Learning stabilising policies for constrained nonlinear systems
Daniele Ravasio, Danilo Saccani, Marcello Farina, Giancarlo Ferrari-Trecate
TL;DR
The paper tackles constrained nonlinear control for systems modeled by recurrent neural networks under additive disturbances, where both input and output constraints must be satisfied. It introduces a two-layer architecture: a stabilising base controller guarantees $\delta$ISS and constraint satisfaction within a robustly positive invariant set, and a performance-boosting internal-model-control layer, implemented as a stable neural operator, optimises closed-loop performance via unconstrained learning while preserving stability and safety. The stabilization is achieved through an LMI-based synthesis that yields a gain $K$ and an RPI set, ensuring safety bounds; the boosting layer uses a projected IMC with a learnable operator $\mathbfcal M(\theta)$ parameterised by a Recurrent Equilibrium Network, trained over disturbance samples and projected onto a safe boosting set.
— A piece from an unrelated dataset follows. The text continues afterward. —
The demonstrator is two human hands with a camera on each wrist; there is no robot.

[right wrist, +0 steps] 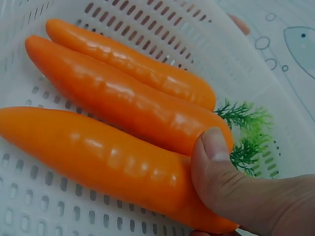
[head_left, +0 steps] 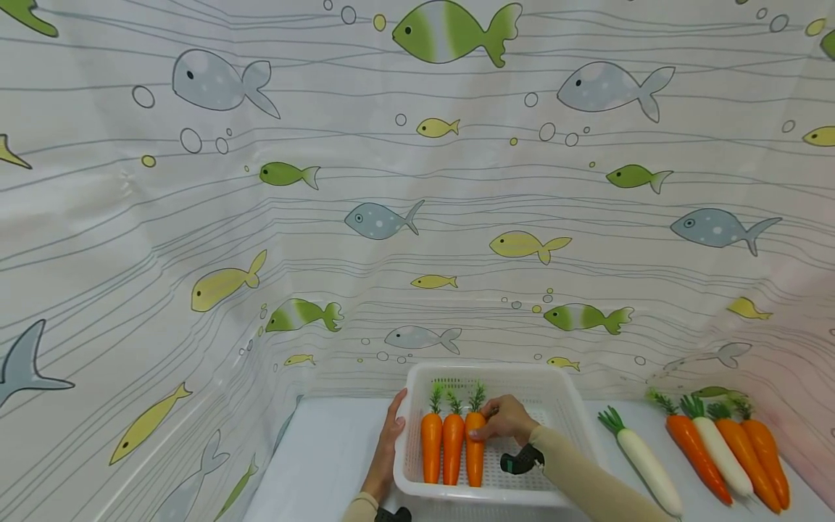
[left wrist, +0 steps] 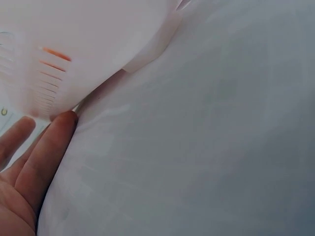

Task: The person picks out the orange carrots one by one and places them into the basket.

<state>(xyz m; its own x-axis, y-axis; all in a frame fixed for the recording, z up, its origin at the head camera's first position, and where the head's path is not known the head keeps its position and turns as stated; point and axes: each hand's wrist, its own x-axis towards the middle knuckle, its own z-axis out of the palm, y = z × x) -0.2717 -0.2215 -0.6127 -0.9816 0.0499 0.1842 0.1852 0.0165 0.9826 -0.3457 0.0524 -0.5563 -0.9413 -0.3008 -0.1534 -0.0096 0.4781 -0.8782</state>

A key theoretical result shows that all feasible, $\mathcal{L}_p$-stable closed-loop maps can be realized within the proposed framework, and stability is preserved even when the boosting optimization is stopped early. The approach is validated on a pH-neutralisation benchmark, demonstrating effective tracking, constraint adherence, and notable improvements in performance metrics, illustrating practical applicability to safety-critical constrained nonlinear control tasks.
Abstract
This work proposes a two-layered control scheme for constrained nonlinear systems represented by a class of recurrent neural networks and affected by additive disturbances. In particular, a base controller ensures global or regional closed-loop l_p-stability of the error in tracking a desired equilibrium and the satisfaction of input and output constraints within a robustly positive invariant set. An additional control contribution, derived by combining the internal model control principle with a stable operator, is introduced to improve system performance. This operator, implemented as a stable neural network, can be trained via unconstrained optimisation on a chosen performance metric, without compromising closed-loop equilibrium tracking or constraint satisfaction, even if the optimisation is stopped prematurely. In addition, we characterise the class of closed-loop stable behaviours that can be achieved with the proposed architecture. Simulation results on a pH-neutralisation benchmark demonstrate the effectiveness of the proposed approach.